FIG. 1 is a configuration diagram showing a circuit including a microcomputer and a stepping motor in which a position sensor is assembled according to an embodiment of the present invention.

FIG. 2 is a diagram showing a control block in the microcomputer that performs a negative feedback of a detection signal from a position sensor to the microcomputer side to perform excitation phase correction.

FIG. 3 is a diagram illustrating a torque characteristic with respect to a phase angle when control is applied to an excitation phase of a stepping motor.

FIG. 4 is an explanatory diagram showing a model of a two-pole stepping motor.

[Explanation of symbols]

 DESCRIPTION OF SYMBOLS 1 Stepping motor 2 Position sensor (variable reluctance resolver) 3 Demodulator 4 Microcomputer 4a Speed command part 4b Speed detection part 4c Subtraction part 4d Multiplication part 4e Addition part 4f Step-out prevention switch 4g Difference extraction part 4h Low-pass filter 5 Power amplifier

Claims (4)

[Claims] 1. A stepping motor including a position sensor, wherein a detection signal of a rotor position output from the position sensor is input to one input terminal of a microcomputer, and the microcomputer detects the position detection signal and Based on the difference in speed from the position command signal input to the other input terminal, a correction amount of the excitation phase of the stator magnetic pole of the motor is calculated, and the calculated correction amount is added to the position command signal.

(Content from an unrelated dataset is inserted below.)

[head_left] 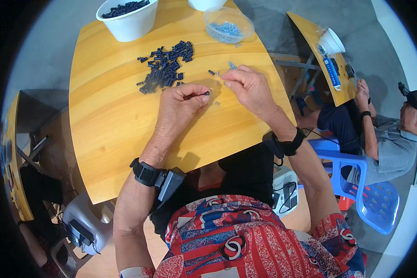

A stepping motor device including a position sensor, wherein a signal is supplied to the motor as an exciting current via an amplifier to suppress vibration during operation of the motor. 2. A stepping motor having a position sensor, wherein a detection signal of a rotor position output from the position sensor is demodulated through a demodulator and input to one input terminal of a microcomputer. The microcomputer converts the demodulated position detection signal and a position command signal input to the other input terminal into respective speed signals, and, based on a difference between the respective speed signals, converts a stator magnetic pole of the motor into a motor. A correction amount of the excitation phase is calculated, and a signal obtained by adding the calculated correction amount to the position command signal is supplied to the motor as an excitation current via an amplifier to suppress vibration during operation of the motor. A stepping motor device comprising a position sensor. 3. The position sensor according to claim 1, wherein the position sensor is a variable reluctance resolver having the same number of poles as the number of teeth of a rotor of the stepping motor. Stepping motor device. 4. The stepping motor device according to claim 1, wherein the demodulator is a low-pass filter.